The next step is to set up the space. For this one, I wanted basically all of the equipment to be in view. Again, this helps to tell the story of how complicated the job is with all of the different artifacts where the function of the objects may not be obvious to the viewer.
Then, we get to the background lighting. This is usually a matter of using existing lights or adding lights that I brought with me. With this space, they had three unusual lights for me to use in addition to the normal room lighting. I turned off the overhead fluorescents. Then we turned on the green "contrast lighting" system. I thought this was very interesting. It using color theory to have the blood turn darker and the other types of tissue to turn lighter. Additionally, they had two spotlights that looked like some sort of alien spacecraft to me.
Once the background is set, I decide on the exposure to create the tones and colors I want in the final exposure. My Canon 5D Mark III was set to 1/80 at f2.8 and ISO 100 with my 16-35mm lens at 16mm. I always set up the scene before I work with the subject. I work from back to front anytime I am shooting portraits.
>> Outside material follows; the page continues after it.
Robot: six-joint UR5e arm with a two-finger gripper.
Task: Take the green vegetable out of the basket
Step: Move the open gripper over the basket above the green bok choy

I placed my subject, Dr. Justin Klimisch, in the frame. Then, I started lighting him. After looking at the available light, I wanted to put a flash on him bright enough to drown out the green lights. I placed a small flash in softbox. It is just out of frame camera right at about a 45-degree angle to the subject. Once I had that in place, I wanted a bit more separation from him and the background. I placed a second flash zoomed in to create a smaller angle of light to hit him from the rear. If you look carefully, you can see the lightstand in the frame to the left beneath some equipment. I edited this out for the doctor, but for this article I left in there so you can see where the light was coming from. Both the flash units I added were set to manual so I could control the output of the flash and it would be consistent from frame to frame.
I am very proud of this image. It was taken about six years ago and has gotten me numerous jobs doing similar work.